A process he knew well, for he had once performed it on himself.
In ten seconds, Huan had become a taller man again, touching the ground as if he had unfolded. He unfastened his gravitational support belt, which flew off with dignity into the sky, probably to stabilize in a few years at the Lagrange point between here and their sun. All his servants prostrated themselves, heads to the ground, except for his guards who conceded only one knee.
Huan was now a vigorous man of thirty, with immaculate skin, muscles bulging beneath a golden toga, and a vicious, intelligent gaze.
- "Rise," he ordered, "and behold your King."
They rose, and he continued a litany that he would be their King forever, and that he had truly earned this position, because he alone was worthy, etc…
The officers accompanying the Aleph finally arrived, breathless, at the marble palace open to the four winds. The Aleph ignored Huan. He turned his gaze to the planet.
Something blocked the psi faculties here. He focused to discover it, drawing on the eternal heat of the Moho: a giant creature, insect-fetus as large as a moon, curious experiment of a Transient who had forgotten it there, endlessly dreaming; and whose dreams, incomprehensible auroras, formed as many psychic walls. Concentrating, he killed it with a thought. He noted in his orders that his followers should take a cellular sample to clone the creature. It could be useful, one day.
Freed from the psychic walls, he then probed the population.
Villages worthy of the industrial era. No, medieval. Xenos used as beasts of burden. Subjects sometimes starving. A single thought in their heads: obey the system, worship the God-King or else they will be mutilated, tortured, killed. And everyone knew someone who had suffered that fate. The Aleph turned his eye to his past.
They had said the Lodovico project was inhuman, but that was false. It aimed to create the best of humanity, to push the HS toward something better.
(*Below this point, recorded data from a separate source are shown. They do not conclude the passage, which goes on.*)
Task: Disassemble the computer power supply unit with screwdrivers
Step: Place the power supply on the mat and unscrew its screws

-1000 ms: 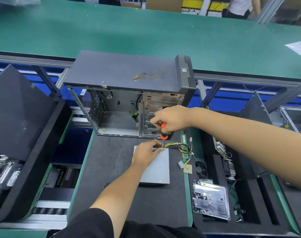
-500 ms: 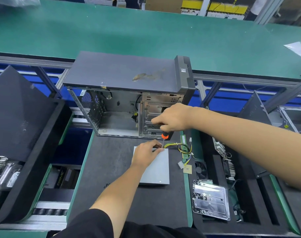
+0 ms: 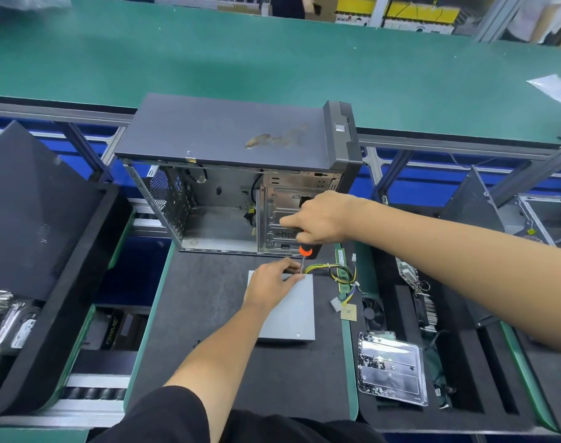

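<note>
In the head view, we see the power supply (image 3: pixel 288 310) lying flat on the dark mat (image 3: pixel 209 302) in front of the empty computer case (image 3: pixel 228 174), its wires (image 3: pixel 332 273) trailing to the right, so we judge it is already out of the case but not yet opened. Our left hand (image 3: pixel 271 282) rests on its far edge with fingers loosely curved, while our right hand (image 3: pixel 317 220) is closed round the screwdriver (image 3: pixel 304 254), tip down at the far corner. The lid looks unopened, and a screw (image 3: pixel 298 335) shows at the near corner, so most of the work seems left.
</note>
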Action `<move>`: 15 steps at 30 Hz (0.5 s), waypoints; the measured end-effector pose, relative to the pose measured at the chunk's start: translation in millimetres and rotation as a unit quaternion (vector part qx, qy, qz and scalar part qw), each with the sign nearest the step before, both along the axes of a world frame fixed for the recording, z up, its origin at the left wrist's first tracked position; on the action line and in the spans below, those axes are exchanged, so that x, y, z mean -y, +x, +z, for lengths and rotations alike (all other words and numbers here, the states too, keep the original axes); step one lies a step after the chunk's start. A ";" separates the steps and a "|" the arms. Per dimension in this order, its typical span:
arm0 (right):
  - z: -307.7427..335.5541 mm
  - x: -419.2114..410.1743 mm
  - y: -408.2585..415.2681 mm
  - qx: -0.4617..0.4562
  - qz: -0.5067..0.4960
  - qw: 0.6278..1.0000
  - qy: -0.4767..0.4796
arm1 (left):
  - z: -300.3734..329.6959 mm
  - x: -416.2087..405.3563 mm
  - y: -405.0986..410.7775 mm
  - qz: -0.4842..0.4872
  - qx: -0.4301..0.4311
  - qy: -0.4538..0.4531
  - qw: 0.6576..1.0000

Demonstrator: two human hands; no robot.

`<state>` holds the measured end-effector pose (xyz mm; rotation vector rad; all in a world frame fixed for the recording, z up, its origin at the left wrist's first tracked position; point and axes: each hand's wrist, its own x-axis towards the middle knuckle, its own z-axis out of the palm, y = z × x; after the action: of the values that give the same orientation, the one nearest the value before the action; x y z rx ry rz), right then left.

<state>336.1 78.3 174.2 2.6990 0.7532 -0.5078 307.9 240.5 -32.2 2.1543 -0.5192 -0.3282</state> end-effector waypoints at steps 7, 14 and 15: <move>2.2 4.1 -1.6 -0.103 -0.035 0.985 0.135 | -0.2 -0.9 0.2 0.000 -0.016 -0.011 1.000; 1.4 6.5 -1.2 0.016 0.008 1.000 -0.018 | -0.7 0.1 -0.8 -0.010 -0.002 -0.002 1.000; 0.3 6.6 -1.1 0.008 0.003 1.000 -0.005 | -0.6 -0.2 -1.1 -0.010 0.000 -0.001 1.000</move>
<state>335.0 71.7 174.5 2.6880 0.7516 -0.4865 306.8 240.8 -32.7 2.1486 -0.5403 -0.3377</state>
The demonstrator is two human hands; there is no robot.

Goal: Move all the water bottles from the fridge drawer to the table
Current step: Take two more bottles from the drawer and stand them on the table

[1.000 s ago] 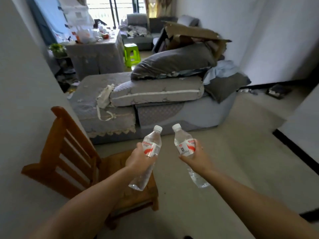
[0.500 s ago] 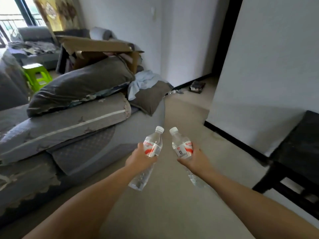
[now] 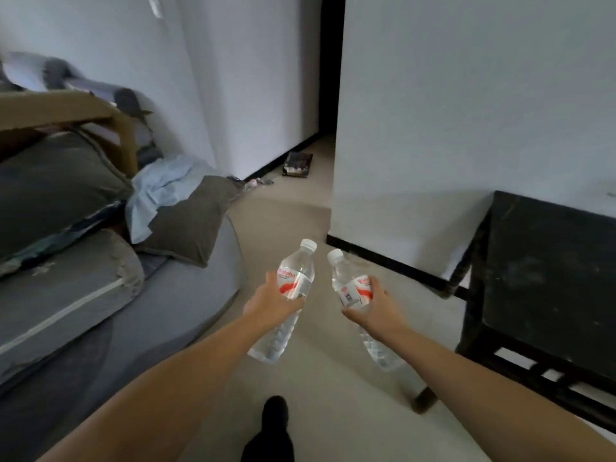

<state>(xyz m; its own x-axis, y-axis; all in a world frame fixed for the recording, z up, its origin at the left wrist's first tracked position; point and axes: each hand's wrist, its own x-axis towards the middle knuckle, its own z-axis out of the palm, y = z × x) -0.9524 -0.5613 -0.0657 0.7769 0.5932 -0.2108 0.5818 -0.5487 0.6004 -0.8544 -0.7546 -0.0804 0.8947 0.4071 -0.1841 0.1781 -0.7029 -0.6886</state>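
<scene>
I carry two clear water bottles with white caps and red-and-white labels, held out in front of me over the floor. My left hand (image 3: 270,303) grips the left bottle (image 3: 295,278) around its middle, cap tilted up and to the right. My right hand (image 3: 378,305) grips the right bottle (image 3: 350,285) around its label, cap tilted up and to the left. A black table (image 3: 550,261) stands at the right against the white wall, its top at about the height of my right hand. The fridge drawer is out of view.
A grey sofa (image 3: 173,295) piled with cushions and a light blue cloth fills the left side. A dark doorway (image 3: 328,78) opens straight ahead, with a small dark object (image 3: 297,164) on the floor near it. My dark shoe (image 3: 274,415) is on the beige floor below.
My view has swung to the right: the wooden chair and far room have left the frame, and the black table and white wall have come in. Both hands still hold their bottles.
</scene>
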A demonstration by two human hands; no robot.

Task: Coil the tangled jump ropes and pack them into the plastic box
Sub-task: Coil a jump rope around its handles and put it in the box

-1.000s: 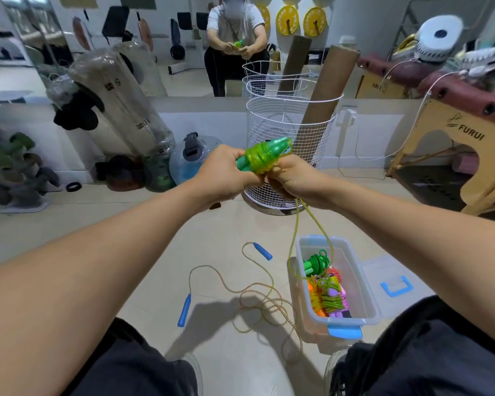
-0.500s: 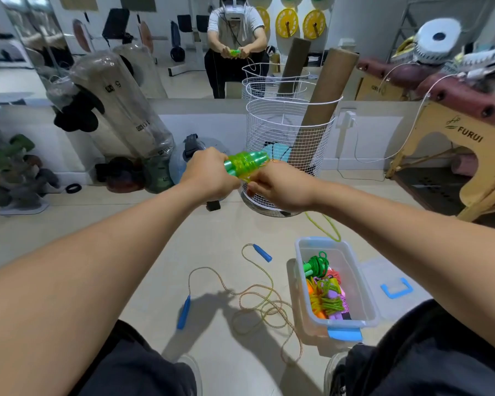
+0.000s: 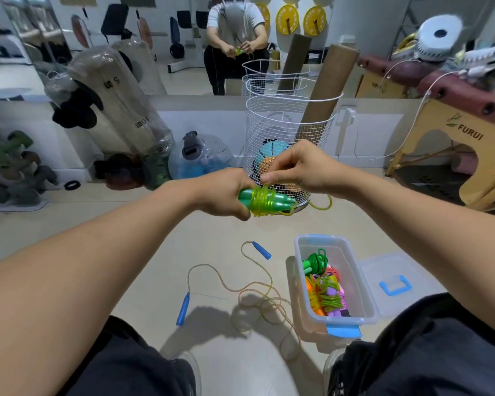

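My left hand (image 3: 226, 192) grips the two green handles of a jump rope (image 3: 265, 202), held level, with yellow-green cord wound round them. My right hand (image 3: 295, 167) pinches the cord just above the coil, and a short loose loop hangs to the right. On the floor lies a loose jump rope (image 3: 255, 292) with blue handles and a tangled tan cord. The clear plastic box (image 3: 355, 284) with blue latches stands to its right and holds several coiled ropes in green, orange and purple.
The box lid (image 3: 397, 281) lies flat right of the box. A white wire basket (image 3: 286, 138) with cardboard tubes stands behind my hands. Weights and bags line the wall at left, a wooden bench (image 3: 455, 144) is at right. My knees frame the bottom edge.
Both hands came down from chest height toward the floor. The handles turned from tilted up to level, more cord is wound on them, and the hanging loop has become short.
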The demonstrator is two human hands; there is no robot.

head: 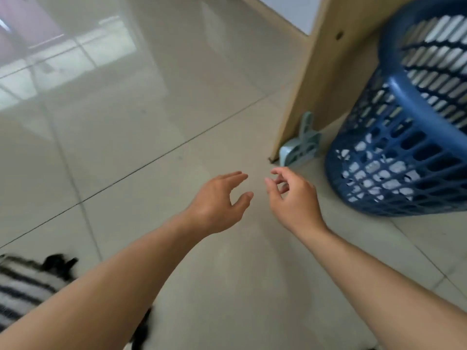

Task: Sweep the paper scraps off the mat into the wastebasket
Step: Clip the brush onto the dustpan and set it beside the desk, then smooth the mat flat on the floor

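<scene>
The wastebasket (404, 137) stands on the tiled floor (151, 122) at the right of the view, a blue plastic basket with a thick rolled rim and walls pierced by rows of slots. Through the slots low in its near wall show white crumpled paper scraps (379, 173), lying in the bottom. It sits just beside a pale wooden panel (316, 79), and a small light-green plastic piece (300, 147) leans at the foot of that panel, between it and the basket. Both bare forearms reach forward over the floor. The left hand (217, 203) is spread loosely, fingers apart and slightly curled, holding nothing. The right hand (293, 198) is half-curled, fingers bent inward, also empty, near the basket's base but not touching it. A striped black-and-white mat (22, 284) with a dark fringe shows at the lower left, blurred.
</scene>
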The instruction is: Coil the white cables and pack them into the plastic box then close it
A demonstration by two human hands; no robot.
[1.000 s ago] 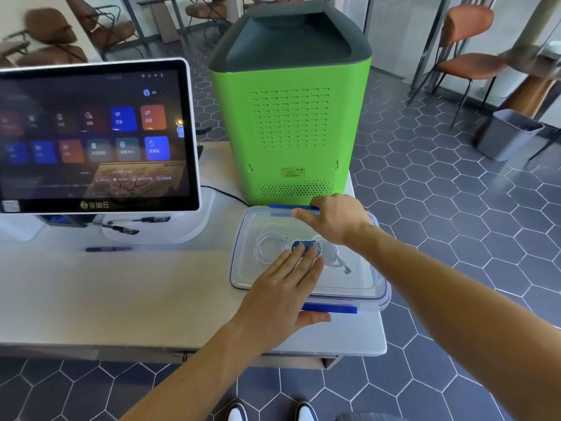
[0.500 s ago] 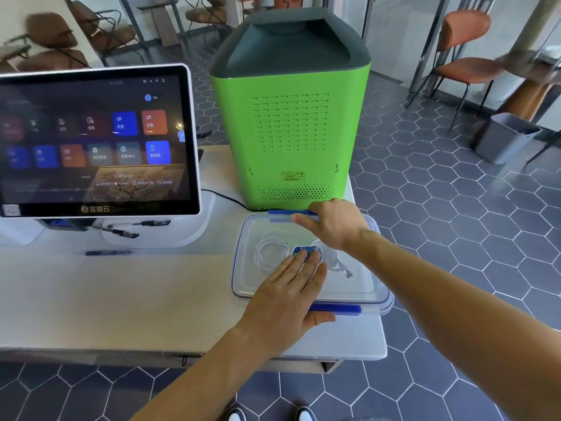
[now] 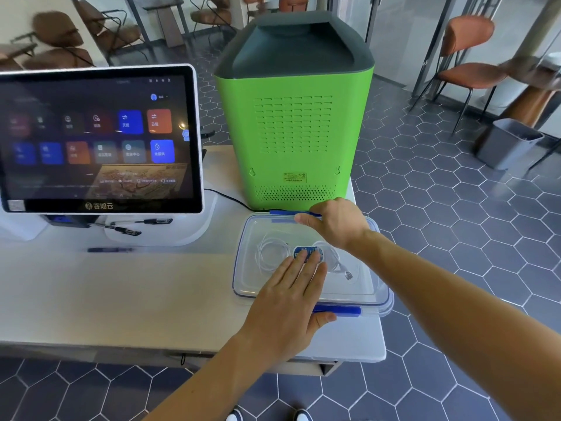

There had been sacrifices, but the Aleph, Garen Antor, bore the weight, and he had come back to redeem himself.
Huan did a thousand times worse for his simple glory. Garen was overcome with disgust. His watch indicated thirty-five minutes, but the anxiety had lessened. How could one worry about such mediocrity that was the lot of men? Huan had conquered many worlds but was profoundly stupid. Nothing would pose danger.
And his gaze fell upon the assembly. He noticed a creature in a nearby cage. It was a young man, starving, abused, two fingers freshly cut. But beneath the grime and traces of tears and abuse lay distant remnants of a life of ease: a manicure, a fashionable haircut, protected skin…he probed his mind and discovered his story: Dorian, son of a good Terran family, captured by the League of Antioch on Orion Prime for ransom. But Lucky, a daring pirate, passed himself off as the payers and kidnapped Dorian again, tricking the League's leader, a mere young woman. Since then, his family had paid regular tribute to the Brotherhood-that is, to Huan. And Huan, like the sadistic idiot he was, could not resist mutilating his golden goose from time to time.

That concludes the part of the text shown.